Being comfortable is not good. Life isn’t about being comfortable. To grow it is imperative that you choose to be uncomfortable. This is a realization that I wasn’t expecting as new opportunities arose this year. I hadn’t realized how comfortable I had become with the status quo.
This past month, I challenged myself to do something I was not comfortable doing…dancing. Specifically, salsa dancing.
I am the most rhythmically challenged Latina out there. I am certain my ancestors are weeping (or laughing). As I joined my friend at her salsa dance class, I had grave reservations. I signed up for six classes because if I did not, I knew I wouldn’t go a second time.
Needless to say, I was not good at the dances we were learning. Not even close to what would pass as dancing. What I did add to the class was an amount of levity that I am sure the instructor was not prepared for.

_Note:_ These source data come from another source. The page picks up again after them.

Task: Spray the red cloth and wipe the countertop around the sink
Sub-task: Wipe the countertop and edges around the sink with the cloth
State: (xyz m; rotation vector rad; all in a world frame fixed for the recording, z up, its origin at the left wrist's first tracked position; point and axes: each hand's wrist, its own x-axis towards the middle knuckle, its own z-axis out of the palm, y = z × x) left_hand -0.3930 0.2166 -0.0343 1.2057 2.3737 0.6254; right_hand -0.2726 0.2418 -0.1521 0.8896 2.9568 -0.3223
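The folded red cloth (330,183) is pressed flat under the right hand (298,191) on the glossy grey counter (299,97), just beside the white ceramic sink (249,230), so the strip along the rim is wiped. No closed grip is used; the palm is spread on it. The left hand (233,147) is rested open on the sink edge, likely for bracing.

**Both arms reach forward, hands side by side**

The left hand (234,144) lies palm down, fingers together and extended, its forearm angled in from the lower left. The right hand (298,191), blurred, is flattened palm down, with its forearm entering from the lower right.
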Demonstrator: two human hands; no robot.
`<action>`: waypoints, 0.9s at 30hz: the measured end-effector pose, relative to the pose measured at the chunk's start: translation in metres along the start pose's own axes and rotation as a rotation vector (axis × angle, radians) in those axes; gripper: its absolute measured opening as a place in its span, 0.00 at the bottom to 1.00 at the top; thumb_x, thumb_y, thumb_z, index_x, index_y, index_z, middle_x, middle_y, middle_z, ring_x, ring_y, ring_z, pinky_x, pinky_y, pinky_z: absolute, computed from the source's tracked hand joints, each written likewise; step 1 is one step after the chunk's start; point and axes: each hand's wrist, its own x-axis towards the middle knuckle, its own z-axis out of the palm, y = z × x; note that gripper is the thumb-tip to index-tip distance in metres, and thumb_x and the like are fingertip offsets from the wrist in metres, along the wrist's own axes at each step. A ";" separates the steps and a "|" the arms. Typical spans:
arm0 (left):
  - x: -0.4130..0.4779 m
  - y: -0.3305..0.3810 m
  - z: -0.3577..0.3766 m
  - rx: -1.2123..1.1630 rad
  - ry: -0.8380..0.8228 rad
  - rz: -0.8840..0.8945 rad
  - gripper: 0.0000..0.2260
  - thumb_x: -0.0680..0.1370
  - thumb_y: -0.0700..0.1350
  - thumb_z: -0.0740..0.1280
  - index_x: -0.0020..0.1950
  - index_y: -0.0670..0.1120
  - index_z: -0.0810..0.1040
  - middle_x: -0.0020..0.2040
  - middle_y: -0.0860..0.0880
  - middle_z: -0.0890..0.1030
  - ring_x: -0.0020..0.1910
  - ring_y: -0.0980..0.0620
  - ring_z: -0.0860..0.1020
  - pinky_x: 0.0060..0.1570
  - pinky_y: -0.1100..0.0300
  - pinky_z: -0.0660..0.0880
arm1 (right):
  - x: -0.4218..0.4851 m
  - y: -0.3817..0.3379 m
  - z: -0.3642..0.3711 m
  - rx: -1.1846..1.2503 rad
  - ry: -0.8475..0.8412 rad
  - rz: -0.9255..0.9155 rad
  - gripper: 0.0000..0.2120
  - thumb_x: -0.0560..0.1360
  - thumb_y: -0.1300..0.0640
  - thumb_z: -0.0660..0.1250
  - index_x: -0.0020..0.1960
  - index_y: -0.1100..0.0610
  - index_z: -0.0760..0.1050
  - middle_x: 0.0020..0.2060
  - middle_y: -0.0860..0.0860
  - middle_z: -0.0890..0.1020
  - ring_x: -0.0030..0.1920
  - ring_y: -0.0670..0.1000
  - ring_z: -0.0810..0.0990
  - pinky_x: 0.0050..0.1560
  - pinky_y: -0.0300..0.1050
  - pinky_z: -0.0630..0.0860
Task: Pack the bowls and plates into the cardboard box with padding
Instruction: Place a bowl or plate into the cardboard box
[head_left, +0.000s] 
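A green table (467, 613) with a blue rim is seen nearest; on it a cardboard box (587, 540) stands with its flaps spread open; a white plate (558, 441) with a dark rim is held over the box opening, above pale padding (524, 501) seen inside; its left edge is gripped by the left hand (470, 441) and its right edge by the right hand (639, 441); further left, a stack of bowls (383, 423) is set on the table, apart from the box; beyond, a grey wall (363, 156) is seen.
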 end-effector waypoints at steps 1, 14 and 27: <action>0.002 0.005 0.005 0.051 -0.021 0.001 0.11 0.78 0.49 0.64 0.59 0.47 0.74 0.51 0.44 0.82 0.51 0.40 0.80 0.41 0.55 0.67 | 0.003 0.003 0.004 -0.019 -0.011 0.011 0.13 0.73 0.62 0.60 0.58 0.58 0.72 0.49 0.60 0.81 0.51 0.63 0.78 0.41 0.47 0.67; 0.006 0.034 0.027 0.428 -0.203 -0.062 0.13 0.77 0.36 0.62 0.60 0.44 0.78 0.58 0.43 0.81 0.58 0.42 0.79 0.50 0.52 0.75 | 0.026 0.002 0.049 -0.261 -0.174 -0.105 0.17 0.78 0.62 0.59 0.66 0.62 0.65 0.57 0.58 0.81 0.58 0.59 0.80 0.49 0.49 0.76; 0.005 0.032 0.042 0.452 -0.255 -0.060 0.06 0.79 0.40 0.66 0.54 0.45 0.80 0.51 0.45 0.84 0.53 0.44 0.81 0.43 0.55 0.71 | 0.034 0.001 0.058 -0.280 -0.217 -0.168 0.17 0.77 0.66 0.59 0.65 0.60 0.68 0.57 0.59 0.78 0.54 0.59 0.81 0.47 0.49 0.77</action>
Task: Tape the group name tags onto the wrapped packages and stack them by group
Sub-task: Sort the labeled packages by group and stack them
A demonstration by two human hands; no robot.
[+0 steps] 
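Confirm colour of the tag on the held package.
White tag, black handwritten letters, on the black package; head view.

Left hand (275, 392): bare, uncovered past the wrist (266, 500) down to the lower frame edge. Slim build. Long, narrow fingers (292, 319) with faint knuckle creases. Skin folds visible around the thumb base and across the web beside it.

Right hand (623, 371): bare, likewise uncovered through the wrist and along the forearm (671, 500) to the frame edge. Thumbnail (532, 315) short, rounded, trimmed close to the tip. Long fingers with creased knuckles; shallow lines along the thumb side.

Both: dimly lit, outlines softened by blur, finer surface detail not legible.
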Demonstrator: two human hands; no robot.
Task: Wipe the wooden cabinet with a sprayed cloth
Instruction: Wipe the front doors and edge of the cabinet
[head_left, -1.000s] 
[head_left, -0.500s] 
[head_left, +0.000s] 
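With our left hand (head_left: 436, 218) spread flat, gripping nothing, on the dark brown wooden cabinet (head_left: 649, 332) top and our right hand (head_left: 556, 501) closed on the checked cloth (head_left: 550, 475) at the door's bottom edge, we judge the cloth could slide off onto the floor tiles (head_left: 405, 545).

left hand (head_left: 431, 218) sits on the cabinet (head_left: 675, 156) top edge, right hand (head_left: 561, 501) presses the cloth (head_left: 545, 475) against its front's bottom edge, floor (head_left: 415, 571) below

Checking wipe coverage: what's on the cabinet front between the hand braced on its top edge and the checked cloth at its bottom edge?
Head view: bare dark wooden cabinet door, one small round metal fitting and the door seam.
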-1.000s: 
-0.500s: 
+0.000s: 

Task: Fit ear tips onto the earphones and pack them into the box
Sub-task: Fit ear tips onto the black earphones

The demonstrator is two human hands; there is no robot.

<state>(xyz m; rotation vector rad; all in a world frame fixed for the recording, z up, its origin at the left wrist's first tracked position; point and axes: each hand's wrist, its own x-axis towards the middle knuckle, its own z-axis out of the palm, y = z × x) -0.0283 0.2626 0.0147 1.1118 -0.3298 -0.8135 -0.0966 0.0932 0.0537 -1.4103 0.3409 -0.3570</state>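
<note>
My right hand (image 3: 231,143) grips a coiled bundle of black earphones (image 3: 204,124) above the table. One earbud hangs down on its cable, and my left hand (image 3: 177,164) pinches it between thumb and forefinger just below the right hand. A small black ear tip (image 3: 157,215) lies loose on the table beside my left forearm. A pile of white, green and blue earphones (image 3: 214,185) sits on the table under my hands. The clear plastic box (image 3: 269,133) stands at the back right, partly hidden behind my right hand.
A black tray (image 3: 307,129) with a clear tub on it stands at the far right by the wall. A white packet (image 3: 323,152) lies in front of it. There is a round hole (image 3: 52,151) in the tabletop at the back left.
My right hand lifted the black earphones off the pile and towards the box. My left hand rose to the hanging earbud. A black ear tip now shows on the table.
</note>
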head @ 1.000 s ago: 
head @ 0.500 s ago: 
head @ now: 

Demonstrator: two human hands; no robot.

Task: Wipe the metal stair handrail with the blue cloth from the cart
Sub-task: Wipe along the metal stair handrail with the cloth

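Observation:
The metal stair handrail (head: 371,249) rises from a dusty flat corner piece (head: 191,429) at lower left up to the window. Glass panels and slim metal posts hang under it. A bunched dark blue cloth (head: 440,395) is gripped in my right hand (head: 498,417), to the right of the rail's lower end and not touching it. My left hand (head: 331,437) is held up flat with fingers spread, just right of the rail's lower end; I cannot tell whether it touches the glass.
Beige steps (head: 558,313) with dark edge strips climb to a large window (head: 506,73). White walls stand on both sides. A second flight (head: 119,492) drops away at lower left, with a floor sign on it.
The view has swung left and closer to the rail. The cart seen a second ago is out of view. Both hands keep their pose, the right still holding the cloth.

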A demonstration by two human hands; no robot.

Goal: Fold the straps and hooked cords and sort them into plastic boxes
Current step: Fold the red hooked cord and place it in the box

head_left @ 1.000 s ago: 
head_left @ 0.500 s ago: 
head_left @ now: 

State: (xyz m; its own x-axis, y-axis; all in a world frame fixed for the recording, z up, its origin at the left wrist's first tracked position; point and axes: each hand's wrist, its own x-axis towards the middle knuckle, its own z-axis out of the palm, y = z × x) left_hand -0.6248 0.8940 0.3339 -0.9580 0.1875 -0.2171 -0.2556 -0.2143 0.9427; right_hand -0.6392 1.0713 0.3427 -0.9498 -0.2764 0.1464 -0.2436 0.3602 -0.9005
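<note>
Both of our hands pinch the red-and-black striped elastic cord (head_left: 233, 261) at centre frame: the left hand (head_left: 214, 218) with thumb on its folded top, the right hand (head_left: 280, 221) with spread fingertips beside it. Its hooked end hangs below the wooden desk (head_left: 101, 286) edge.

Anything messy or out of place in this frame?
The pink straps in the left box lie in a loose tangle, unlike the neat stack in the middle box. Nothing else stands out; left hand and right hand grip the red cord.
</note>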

I have resigned myself to dancing never being one of my skills. Frankly, I had become rather comfortable in being ‘good’ at what I did do. I have been a teacher, ahem, for a long time. I have been an SAT coach for long enough that my clients have made consistent gains in their scores. Both these positions have become ‘comfortable.’ I don’t want to say *whispers* ‘easy’ because that isn’t true. Neither is easy, but I’ve done them for so long that I had become complacent.
Comfort leads to complacency. Complacency leads to mediocrity. That’s not where I want to be, not where anyone should want to be.
I realized that I am okay with failing. I readily recognize that it is not easy to choose to fail, but I have learned more about myself and what I can accomplish by choosing to do so.
Failing isn’t about failure. Failing is about learning how to overcome. How to get back up and try again, even when the embarrassment as your ‘hips don’t lie’ a la Shakira, show that salsa dancing was not going to be in my repertoire, not something I would brag about…. ever.
I am not sure what my next failure will be, but I will push myself to try something new and challenging, even if I have to laugh at myself. It just might end up that what I thought I would fail at I end up excelling.